> [Exercise]
Pick out the lines below that contain the string "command" and copy them all.

Start of Entries provided

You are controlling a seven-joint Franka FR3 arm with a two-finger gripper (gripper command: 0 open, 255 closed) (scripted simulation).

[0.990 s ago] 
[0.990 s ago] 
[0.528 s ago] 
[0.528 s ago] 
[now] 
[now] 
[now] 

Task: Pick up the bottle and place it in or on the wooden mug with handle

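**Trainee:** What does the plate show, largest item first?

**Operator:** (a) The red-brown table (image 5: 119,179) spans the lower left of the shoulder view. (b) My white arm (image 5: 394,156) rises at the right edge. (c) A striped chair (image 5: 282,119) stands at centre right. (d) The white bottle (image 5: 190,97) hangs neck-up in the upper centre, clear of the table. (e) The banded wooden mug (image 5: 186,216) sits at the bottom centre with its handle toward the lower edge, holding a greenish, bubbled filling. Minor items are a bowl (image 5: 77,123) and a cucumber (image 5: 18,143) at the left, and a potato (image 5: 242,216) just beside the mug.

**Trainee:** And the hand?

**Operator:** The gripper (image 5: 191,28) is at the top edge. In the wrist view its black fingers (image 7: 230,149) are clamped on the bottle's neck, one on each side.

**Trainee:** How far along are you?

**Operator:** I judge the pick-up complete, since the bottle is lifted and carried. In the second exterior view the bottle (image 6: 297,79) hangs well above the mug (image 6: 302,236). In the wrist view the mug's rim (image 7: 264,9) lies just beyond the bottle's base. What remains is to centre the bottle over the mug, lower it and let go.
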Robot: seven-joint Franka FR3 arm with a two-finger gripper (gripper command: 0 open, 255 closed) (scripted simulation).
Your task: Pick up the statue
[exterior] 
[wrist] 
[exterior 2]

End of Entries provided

> [Exercise response]
You are controlling a seven-joint Franka FR3 arm with a two-finger gripper (gripper command: 0 open, 255 closed) (scripted simulation).
Robot: seven-joint Franka FR3 arm with a two-finger gripper (gripper command: 0 open, 255 closed) (scripted simulation).

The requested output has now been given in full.